> **DIRECTIONS FOR THIS TASK**
Look through the data below and extract, unchanged, the lines from the one that contains "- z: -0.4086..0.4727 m" to the one that contains "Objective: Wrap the", both included.

> **RECORDED DATA**
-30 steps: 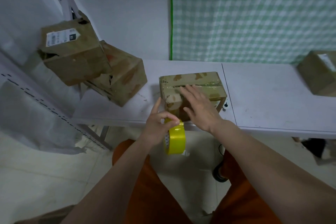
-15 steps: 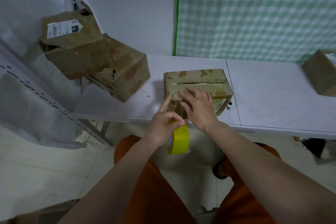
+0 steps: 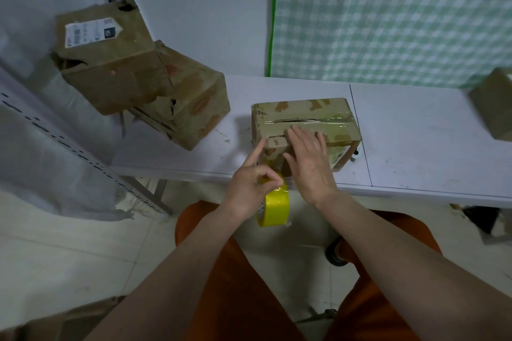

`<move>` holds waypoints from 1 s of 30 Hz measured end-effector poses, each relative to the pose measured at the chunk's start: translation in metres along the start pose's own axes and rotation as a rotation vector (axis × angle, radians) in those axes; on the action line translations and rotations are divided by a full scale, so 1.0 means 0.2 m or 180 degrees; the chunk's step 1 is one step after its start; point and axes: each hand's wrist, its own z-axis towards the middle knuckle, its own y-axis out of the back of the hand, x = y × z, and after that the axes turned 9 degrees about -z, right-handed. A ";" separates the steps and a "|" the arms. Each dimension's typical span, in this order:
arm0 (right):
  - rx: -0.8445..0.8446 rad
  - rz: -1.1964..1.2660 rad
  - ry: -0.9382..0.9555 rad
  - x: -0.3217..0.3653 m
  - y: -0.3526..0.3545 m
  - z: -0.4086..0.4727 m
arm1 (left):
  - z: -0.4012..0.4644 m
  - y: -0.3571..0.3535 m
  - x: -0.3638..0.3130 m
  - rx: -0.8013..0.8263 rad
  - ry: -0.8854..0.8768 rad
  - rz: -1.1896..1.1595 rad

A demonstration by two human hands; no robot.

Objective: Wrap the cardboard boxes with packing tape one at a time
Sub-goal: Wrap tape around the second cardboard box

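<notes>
A worn brown cardboard box point(image 3: 304, 124), its top seam taped yet gaping in a slit with nothing visible inside, sat near the front edge of the white table point(image 3: 415, 141). The right hand point(image 3: 309, 166) lay flat with straight fingers on the box's near top edge. Just left of it, the left hand point(image 3: 253, 185) pinched a yellow roll of packing tape point(image 3: 274, 207) below the box, index finger extended; two battered brown boxes point(image 3: 144, 86) were stacked left of it.

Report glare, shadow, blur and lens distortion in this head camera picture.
Head view: dim, greenish light; glare streaks on the clear tape across the middle cardboard box; a soft shadow falls left of it on the white table; wide-angle bending at the edges; the right-edge box looks blurred.
</notes>
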 end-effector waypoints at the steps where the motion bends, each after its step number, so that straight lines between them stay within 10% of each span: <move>1: -0.0046 0.0031 -0.0050 0.00 0.00 0.01 | 0.00 0.00 0.01 0.0035 0.0010 0.0067; 30: 0.0796 -0.0557 0.0607 -0.06 0.05 0.01 | 0.00 -0.09 0.10 -0.0041 -0.0074 0.0012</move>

> **FINAL ANSWER**
  - z: -0.4086..0.4727 m
arm1 (left):
  - z: -0.4012..0.4644 m
  - y: -0.3571..0.3535 m
  - x: -0.3638..0.3130 m
  - rx: -0.8013..0.8263 rad
  - ry: -0.8854..0.8768 rad
  - rz: -1.1896..1.1595 rad

A demonstration by two human hands; no robot.

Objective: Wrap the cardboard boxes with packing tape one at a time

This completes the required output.